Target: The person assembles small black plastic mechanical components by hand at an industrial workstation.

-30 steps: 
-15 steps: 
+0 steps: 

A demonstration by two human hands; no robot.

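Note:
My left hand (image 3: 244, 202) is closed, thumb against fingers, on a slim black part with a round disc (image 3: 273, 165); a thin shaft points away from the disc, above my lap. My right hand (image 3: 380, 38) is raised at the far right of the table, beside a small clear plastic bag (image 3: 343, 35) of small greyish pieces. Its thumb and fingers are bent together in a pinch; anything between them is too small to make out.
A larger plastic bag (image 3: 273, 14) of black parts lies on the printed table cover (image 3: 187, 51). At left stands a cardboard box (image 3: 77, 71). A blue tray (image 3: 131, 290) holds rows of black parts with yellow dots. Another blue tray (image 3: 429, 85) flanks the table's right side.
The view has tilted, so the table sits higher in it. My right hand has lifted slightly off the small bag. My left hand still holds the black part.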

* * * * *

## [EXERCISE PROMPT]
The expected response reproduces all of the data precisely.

## [COMPLETED EXERCISE]
Target: The person assembles small black plastic mechanical components by hand at an industrial workstation.

-30 steps: 
-15 steps: 
+0 steps: 

A demonstration by two human hands; no robot.

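Note:
My left hand (image 3: 244, 202) is closed, thumb against fingers, on a slim black part with a round disc (image 3: 273, 165); a thin shaft points away from the disc, above my lap. My right hand (image 3: 380, 38) is raised at the far right of the table, beside a small clear plastic bag (image 3: 343, 35) of small greyish pieces. Its thumb and fingers are bent together in a pinch; anything between them is too small to make out.
A larger plastic bag (image 3: 273, 14) of black parts lies on the printed table cover (image 3: 187, 51). At left stands a cardboard box (image 3: 77, 71). A blue tray (image 3: 131, 290) holds rows of black parts with yellow dots. Another blue tray (image 3: 429, 85) flanks the table's right side.
The view has tilted, so the table sits higher in it. My right hand has lifted slightly off the small bag. My left hand still holds the black part.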

Exercise complete, with nothing further to add.